I am disturbed by the obsession with helmets, and I definitely wouldn't have yelled. (Yes, I wear one, with a light and mirror on it.)
Just one very typical example: Aunt says to child: "You're a safe rider, right? You ****always**** wear your helmet?"
Wearing a helmet has NOTHING to do with riding safely.
It is there to protect against head injury in case of a crash.
Yet, to this lady and countless others, "riding safely" stops there. Too many injuries and deaths happen because of unsafe riding and driving... with undue attention focused on the helmet.
(Again. I wear one. I advocate wearing them. I fit kids with helmets at our "Safe Kids" day. I just don't make it the first thing I talk about when cycling is the issue.)
Here's another angle: as long as helmets are considered absolutely mandatory, it strongly reinforces the idea that cycling is a reckless, dangerous activity - and not because of the infrastructure or the uneducated, careless drivers. Otherwise, we'd focus on that instead of prophylactics.

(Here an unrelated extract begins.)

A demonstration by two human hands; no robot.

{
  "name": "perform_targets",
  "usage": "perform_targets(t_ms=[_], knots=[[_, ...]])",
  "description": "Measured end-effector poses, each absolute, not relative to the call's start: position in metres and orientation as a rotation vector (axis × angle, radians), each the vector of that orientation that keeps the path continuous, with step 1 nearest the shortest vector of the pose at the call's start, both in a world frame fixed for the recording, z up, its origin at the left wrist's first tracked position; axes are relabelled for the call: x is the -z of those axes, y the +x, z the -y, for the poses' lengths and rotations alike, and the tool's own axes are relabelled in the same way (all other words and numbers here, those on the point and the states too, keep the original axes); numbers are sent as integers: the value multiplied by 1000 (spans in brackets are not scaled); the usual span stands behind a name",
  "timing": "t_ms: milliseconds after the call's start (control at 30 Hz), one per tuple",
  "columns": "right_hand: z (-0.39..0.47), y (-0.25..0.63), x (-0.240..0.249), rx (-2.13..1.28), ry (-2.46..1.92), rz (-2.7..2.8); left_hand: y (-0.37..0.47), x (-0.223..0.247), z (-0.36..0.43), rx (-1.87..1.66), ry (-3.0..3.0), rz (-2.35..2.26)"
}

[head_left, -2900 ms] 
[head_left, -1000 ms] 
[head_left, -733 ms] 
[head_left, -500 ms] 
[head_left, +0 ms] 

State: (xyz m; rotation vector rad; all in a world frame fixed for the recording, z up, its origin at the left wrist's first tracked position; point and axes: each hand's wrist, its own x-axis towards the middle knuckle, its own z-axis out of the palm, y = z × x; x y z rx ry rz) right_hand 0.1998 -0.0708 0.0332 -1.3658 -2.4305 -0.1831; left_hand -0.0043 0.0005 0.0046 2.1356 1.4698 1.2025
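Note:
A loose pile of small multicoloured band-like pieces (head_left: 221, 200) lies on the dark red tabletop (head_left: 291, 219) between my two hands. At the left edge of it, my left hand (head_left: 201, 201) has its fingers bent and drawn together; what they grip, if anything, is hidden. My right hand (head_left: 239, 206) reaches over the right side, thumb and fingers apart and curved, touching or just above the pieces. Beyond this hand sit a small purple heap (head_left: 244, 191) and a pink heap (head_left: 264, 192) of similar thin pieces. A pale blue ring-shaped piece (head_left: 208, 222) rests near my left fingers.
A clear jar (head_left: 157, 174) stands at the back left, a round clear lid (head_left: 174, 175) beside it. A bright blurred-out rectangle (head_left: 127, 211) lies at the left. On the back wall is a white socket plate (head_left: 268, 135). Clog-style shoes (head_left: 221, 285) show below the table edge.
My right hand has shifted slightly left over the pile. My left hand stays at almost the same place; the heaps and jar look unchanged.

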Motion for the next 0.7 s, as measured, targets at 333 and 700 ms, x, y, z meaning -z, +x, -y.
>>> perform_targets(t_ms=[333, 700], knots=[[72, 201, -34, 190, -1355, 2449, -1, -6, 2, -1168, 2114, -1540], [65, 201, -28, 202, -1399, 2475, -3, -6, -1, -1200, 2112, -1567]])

Saw an ad for a really cute bicycle for little kids. It included a scene wehre the little kid was poking along, figuring out how to ride (but very steadily), and his friend was running wildly on the sidewalk beside him, bare-headed. It was vividly clear she could easily have sustained the more serious head injury - she was going much faster and had further to fall. So, should she have been wearing a helmet?
We choose our risks.
I'm not sure yelling has been an effective persuader, either; I suspect that for everyone it sways, it hardens the resolve of another.
However, just as I think people should feel free to choose their risks... people should also be free to choose what they feel is important to promote. And I very well might have commented to this guy - who had his helmet with him, for cryin' out loud, that "it doesn't work very well back there, dude!"